-- Assignment --
Scan the entries below for the word "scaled", then copy each line that holds it.

(Source records Opens)

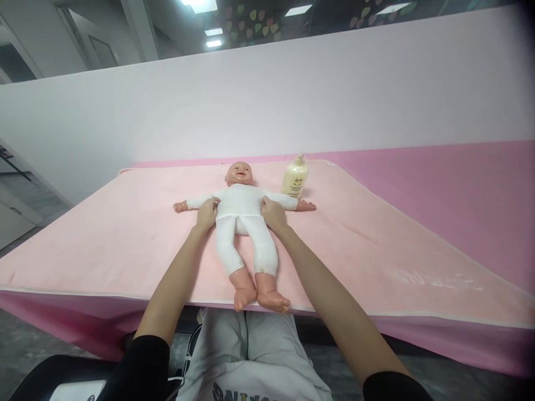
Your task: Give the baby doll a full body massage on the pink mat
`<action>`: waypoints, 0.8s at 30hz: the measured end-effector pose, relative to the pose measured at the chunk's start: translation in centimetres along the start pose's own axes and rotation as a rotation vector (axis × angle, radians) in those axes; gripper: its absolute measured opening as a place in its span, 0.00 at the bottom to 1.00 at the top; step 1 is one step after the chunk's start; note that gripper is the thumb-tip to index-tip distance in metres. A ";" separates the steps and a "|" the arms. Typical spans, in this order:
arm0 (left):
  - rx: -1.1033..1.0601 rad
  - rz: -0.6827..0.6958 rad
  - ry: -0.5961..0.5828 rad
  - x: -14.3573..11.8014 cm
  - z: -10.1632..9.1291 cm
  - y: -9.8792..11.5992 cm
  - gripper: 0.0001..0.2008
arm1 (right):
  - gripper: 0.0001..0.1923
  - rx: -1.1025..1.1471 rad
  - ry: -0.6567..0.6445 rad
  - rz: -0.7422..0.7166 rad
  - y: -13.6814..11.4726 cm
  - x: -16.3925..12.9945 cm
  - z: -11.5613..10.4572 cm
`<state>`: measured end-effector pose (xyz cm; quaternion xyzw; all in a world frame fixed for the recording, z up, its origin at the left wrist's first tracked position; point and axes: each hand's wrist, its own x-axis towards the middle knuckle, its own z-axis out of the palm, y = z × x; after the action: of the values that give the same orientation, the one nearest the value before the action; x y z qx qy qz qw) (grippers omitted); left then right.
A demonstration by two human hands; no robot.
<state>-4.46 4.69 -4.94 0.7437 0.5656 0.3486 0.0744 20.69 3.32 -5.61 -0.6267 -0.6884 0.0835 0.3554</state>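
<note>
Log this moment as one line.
doll: face-up on pink cloth; left grip: against its side; right grip: against opposite side; pump bottle: upright behind doll's outstretched arm

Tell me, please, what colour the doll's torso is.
The doll's torso is white; best view: head.

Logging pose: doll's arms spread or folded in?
Spread: the doll lies face up, both arms pointing sideways, its hands well clear of its torso.

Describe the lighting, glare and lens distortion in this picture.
Head view: the lights up top blow out white; the top right corner fades dark; wide-angle stretch seems to lengthen the forearms; the doll, left hand and right hand are softly lit; small print on the bottle is too soft to read.
</note>
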 end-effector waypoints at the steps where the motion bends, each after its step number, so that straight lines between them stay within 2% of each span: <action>1: -0.024 -0.004 -0.001 0.0 0.0 -0.2 0.18 | 0.11 0.021 0.004 0.030 0.0 0.0 0.1; 5: -0.036 -0.008 -0.001 0.2 0.0 -0.7 0.19 | 0.10 0.112 0.019 0.087 0.4 0.3 0.0; 16: -0.066 -0.017 0.015 0.0 0.2 -0.5 0.19 | 0.10 0.104 0.014 0.104 0.1 0.1 -0.1; 21: 0.087 -0.044 0.010 -0.9 -0.6 0.7 0.17 | 0.09 0.095 0.033 0.140 -0.3 -0.3 -0.6; 24: 0.237 -0.111 0.057 -1.2 -0.9 1.1 0.13 | 0.06 0.209 0.141 0.285 -0.6 -0.2 -0.4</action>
<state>-4.28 2.98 -4.23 0.7047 0.6449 0.2956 -0.0109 20.40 2.87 -5.09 -0.6817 -0.5537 0.1599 0.4507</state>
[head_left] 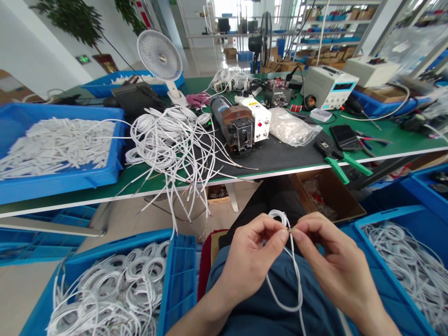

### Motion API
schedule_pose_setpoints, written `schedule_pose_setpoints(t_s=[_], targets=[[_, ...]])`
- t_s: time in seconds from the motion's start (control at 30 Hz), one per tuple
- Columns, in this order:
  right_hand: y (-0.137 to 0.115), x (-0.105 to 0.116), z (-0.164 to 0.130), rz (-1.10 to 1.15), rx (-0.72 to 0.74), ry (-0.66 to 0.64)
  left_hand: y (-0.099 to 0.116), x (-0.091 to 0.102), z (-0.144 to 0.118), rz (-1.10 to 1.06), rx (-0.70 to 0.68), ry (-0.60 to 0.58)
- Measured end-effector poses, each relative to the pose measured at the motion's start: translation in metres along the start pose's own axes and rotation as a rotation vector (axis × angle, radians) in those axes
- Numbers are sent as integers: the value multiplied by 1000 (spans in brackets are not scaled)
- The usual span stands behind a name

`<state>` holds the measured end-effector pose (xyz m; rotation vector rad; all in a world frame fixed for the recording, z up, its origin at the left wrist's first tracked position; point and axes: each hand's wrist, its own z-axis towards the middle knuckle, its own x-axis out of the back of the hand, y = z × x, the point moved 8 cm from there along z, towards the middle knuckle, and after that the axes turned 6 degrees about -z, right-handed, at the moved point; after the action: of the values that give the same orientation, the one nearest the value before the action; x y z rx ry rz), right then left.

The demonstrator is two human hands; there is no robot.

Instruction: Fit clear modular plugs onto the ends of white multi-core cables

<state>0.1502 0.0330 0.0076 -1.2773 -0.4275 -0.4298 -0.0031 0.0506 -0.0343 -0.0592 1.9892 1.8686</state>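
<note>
Above my lap, my left hand (254, 254) and my right hand (332, 261) meet fingertip to fingertip. Each pinches the thin coloured wires at the end of a white cable (297, 284). Only a speck of the wires shows between the fingers, so their exact ends are hidden. The cable hangs down in a loop over my blue clothing, and a small coil of it (278, 214) sits just behind the fingers. On the bench ahead lies a tangled heap of white cables (171, 144), their stripped ends drooping over the front edge.
Coiled cables fill a blue crate (182, 284) at lower left; another blue crate (388, 275) stands at right. The green bench (402, 135) carries a brown-headed machine (238, 126), green-handled wire strippers (341, 161), a white fan (160, 56) and a blue tray (115, 151) of white pieces.
</note>
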Motion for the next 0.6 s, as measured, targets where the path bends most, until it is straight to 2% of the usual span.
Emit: schedule_pose_setpoints(t_s=[0.23, 0.37, 0.6], targets=[[14, -1, 3, 92, -94, -80, 3, -1, 0, 151, -30, -22], [20, -3, 3, 161, -147, -136, 6, -2, 0, 190, -63, 6], [12, -2, 7, 181, -83, -160, 9, -7, 0, 280, -138, 25]])
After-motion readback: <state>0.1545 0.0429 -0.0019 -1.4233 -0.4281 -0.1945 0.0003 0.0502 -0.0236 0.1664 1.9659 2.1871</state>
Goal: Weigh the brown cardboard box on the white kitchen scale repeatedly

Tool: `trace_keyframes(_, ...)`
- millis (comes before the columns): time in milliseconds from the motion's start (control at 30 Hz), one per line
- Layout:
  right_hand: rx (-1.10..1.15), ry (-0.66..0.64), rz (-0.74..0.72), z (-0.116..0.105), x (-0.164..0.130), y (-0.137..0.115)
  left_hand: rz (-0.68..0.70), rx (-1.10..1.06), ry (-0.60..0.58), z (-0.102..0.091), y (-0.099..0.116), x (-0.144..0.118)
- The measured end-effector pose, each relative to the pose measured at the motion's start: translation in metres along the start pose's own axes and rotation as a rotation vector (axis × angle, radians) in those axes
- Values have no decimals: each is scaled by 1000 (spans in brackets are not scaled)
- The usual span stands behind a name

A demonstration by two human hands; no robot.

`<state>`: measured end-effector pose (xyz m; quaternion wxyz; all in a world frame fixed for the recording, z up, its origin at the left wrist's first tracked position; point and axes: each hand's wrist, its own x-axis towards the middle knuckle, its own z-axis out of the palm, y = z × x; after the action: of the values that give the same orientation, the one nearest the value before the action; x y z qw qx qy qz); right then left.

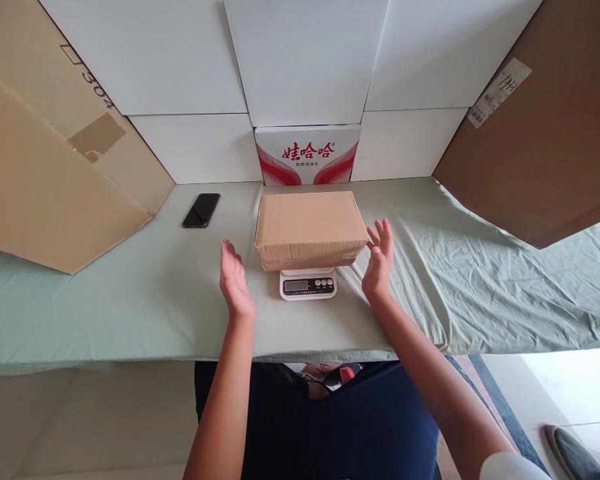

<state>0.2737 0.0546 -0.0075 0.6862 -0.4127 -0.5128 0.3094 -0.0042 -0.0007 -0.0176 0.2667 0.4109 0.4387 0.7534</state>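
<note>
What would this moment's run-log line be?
cardboard box: resting on white scale | left hand: open, apart from box | right hand: open, beside box, contact unclear | phone: on green cloth, left of box

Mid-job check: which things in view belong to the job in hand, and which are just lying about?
Apparently in the job:
brown rectangular cardboard box
white scale with black control panel, beneath the box
left hand and right hand, open, flanking the box

Seemingly lying about:
black rectangular phone
red-and-white printed carton
large brown cardboard pieces, left and right
</note>
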Motion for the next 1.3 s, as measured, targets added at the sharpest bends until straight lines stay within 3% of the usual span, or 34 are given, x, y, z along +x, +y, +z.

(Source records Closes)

-- Answer box --
- Numbers are sent as integers: the value multiplied by 1000 (spans in brackets are not scaled)
- Values have no decimals: each is scaled by 1000 (spans in brackets are not scaled)

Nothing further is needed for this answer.